Transplant Games: Going for the Gold with New Heart

Emily Traylor has a joy for life. The runway trim, always-on-the-go wife, mom and volunteer enthusiastically approaches each day with a radiant smile, a competitive spirit and a new heart.

The 40-year-old Louisiana resident is one of thousands of transplant patients throughout the country experiencing a second chance at life thanks to the generosity of organ donors and their families. 
“Life is beautiful and I am so thankful to be here,” Traylor emphasizes with a smile that fades for just a moment as she recognizes another family’s loss. This summer, she will honor her unknown donor as an athlete in the Transplant Games of America, a multi-sport event for transplant recipients and living donors. The highly competitive event showcases the impact of organ, eye and tissue registration, while celebrating life and remembering donors. “Crossing the finish line at the Transplant Games is a feeling of triumph in your renewed life as well as deep gratitude to your donor,” says Traylor who ran track for Team Louisiana in 2018.  This year, she enters the swimming competition, an event that has special meaning for her.

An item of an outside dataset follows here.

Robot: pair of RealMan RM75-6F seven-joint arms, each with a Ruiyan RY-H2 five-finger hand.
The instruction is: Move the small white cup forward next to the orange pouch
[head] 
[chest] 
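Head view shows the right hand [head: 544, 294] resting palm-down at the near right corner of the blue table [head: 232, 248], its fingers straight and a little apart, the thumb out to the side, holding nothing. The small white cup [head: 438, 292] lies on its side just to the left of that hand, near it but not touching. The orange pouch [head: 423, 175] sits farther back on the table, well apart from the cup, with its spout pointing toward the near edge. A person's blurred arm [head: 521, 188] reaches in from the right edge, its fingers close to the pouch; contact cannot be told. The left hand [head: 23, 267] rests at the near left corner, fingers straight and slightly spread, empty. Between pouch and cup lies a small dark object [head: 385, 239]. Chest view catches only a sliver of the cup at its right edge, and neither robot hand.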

“I was swimming backstroke during a race for my high school team when my body just stopped,” she recalls. “I felt dizzy, couldn’t breathe and my heart felt like it was going to beat through my chest. I didn’t think much of it then, but I never swam competitively again. I am not sure why, but I think my body knew something was seriously wrong way before I did.”

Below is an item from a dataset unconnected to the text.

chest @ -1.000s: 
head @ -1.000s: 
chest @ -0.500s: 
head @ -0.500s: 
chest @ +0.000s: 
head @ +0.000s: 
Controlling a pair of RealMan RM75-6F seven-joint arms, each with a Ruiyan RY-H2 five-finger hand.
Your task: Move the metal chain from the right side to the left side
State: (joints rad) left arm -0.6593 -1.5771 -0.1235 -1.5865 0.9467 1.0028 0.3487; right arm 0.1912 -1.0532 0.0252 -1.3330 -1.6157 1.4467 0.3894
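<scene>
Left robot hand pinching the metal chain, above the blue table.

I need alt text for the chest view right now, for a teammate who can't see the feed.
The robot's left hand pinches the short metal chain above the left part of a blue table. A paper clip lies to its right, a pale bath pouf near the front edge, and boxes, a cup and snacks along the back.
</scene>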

Born with Familial Dilated Cardiomyopathy defined as an enlarged and weakened heart, she had no idea that she had the condition. “I am adopted,” she explains, “and my parents did not have my medical background. Fortunately, a biological aunt contacted the adoption agency that women in her family had passed away from cardiomyopathy in their 20s. I was 19 when the agency notified us.”

A cardiologist confirmed what her body had already signaled–yes, she had Familial Dilated Cardiomyopathy. Surrounded by her parents and boyfriend, now her husband, the next blow hit hard–if she survived to celebrate her 23rd birthday she would need a heart transplant. “Hearing that diagnosis was scary,” she confirms.  “But for some reason, I knew I was going to be okay.”

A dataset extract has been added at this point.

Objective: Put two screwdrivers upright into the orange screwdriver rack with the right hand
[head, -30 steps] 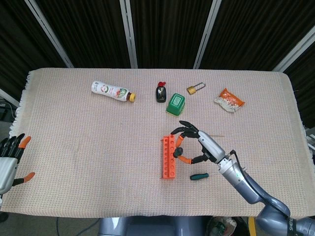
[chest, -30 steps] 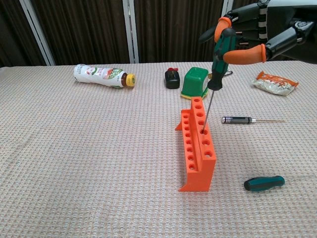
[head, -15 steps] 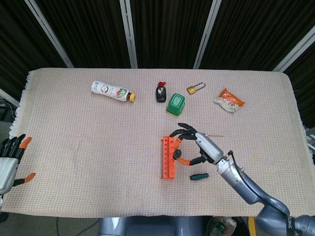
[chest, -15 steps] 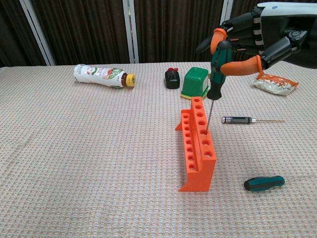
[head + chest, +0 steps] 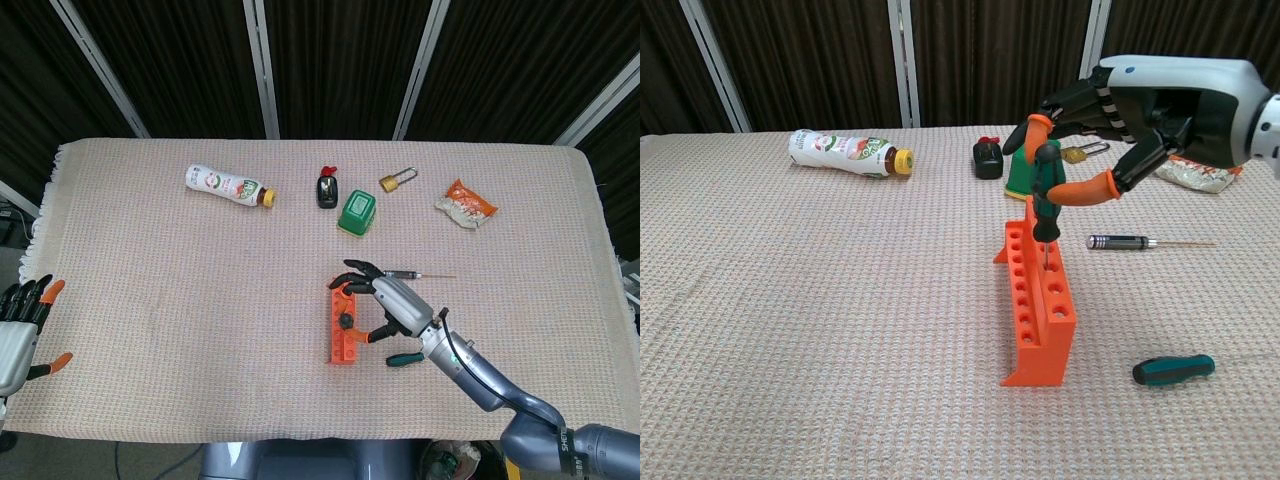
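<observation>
The orange screwdriver rack (image 5: pixel 1039 307) (image 5: pixel 341 332) stands near the table's middle front. My right hand (image 5: pixel 1110 125) (image 5: pixel 388 302) pinches a green-handled screwdriver (image 5: pixel 1044 191) upright, its shaft sunk deep into a hole of the rack's right row. A second green-handled screwdriver (image 5: pixel 1173 370) (image 5: pixel 404 359) lies flat to the right of the rack. A thin black precision screwdriver (image 5: pixel 1135 242) (image 5: pixel 412 275) lies behind it. My left hand (image 5: pixel 22 322) hangs open at the table's left front edge, far from everything.
Along the back lie a white bottle (image 5: pixel 850 153), a small black bottle (image 5: pixel 987 159), a green box (image 5: pixel 1026 172) partly behind my right hand, a brass padlock (image 5: pixel 396 180) and an orange snack packet (image 5: pixel 466 204). The woven cloth (image 5: pixel 790 320) covers the table.
My right hand has come down and moved left with the screwdriver, whose shaft slid from just entering the hole to deep inside the rack. The left hand stayed put.
</observation>
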You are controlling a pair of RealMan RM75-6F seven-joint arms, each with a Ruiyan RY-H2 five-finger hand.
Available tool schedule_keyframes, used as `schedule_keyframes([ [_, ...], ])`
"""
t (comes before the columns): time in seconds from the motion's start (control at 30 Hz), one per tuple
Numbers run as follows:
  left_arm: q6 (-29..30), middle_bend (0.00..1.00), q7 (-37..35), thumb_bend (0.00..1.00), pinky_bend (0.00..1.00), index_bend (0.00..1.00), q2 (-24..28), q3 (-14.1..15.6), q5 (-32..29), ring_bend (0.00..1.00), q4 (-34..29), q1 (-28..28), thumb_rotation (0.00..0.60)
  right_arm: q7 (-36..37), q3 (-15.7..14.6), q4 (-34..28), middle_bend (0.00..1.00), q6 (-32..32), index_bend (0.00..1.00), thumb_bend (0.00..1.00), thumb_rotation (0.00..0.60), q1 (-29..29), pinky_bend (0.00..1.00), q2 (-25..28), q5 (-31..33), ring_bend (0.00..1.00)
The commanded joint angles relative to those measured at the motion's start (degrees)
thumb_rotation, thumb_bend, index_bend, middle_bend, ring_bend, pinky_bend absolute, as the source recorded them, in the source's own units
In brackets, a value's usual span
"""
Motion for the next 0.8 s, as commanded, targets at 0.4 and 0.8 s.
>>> schedule_keyframes([
  [0.4,-0.6,0.0,-1.0,0.09,0.0,0.04,-0.5,0.0,-0.4,0.0,1.2,-0.1,0.6,-5.6,-1.6,2.1,0.25,-2.0,0.63,0.45,0.6,3.6,0.0,-2.5,6.9,0.01],
  [0.8,-0.5,0.0,-0.9,0.09,0.0,0.04,-0.6,0.0,-0.4,0.0,1.2,-0.1,0.6,-4.8,-2.8,2.8,0.24,-1.8,0.61,0.45,0.6,4.1,0.0,-2.2,7.9,0.0],
])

With heart-preserving medication, a pacemaker and defibrillator, she made it well past 23.  “I loved my career as a Pre-K teacher and got married at 24.  We bought our first car, our first house and best of all, adopted a son. Life was great.”

Traylor lights up when she talks about her son, Brayden.  “I always wanted to be a mom and honestly, knowing that I would not be able to carry a child or take the chance that I could pass a disorder on to a daughter, was the hardest thing about accepting my heart condition,” she adds.  “One of the best days of our lives was finding out we could adopt.” 

Brayden’s arrival demonstrated the Traylors' ability to share their love and live a fairly normal life.  “As our son grew, his energy grew, too,” Traylor laughs. “I kept up because of the immense love for children and family that keeps women moving. I lived exhausted.”

Traylor thought she was a typical, trying-to-do-it-all young mother until a few years ago when she noticed significant changes.  “I was extremely fatigued, pale, losing weight without trying and had a hard time breathing.” she says. 
“Something is wrong,” she whispered as she walked into her cardiologist’s office with no appointment, little breath and difficulty speaking. Excessive night sweats, shortness of breath and constant coughing had persisted for too long with no improvement.

“Oh, my God, you look terrible, I’m admitting you,” was her doctor's immediate response. 
 “I knew I was dying when the diagnosis of end stage heart failure came in, but didn’t tell anyone. I still had a little fight in me and a son to raise,” she says.

While the cardiology team worked on a plan of action, Traylor was discharged just in time to take her son Trick or Treating, as a way to create happy family memories.

Focusing on Thanksgiving and Christmas holidays to generate more memory moments, Traylor went through an extensive transplant qualifying process.  A few days before Thanksgiving, she was placed on the waiting list.  “We celebrated the holidays that night, buying a Christmas tree so I could decorate with my son and the rest of the family even though I didn’t have much energy.”

 “On December 12, 2016, I was admitted to wait for my heart,” she continues.  “I was terrified, but ready to live, not just survive. I focused on getting a healthy heart and going home. I wanted to see my son grow up.”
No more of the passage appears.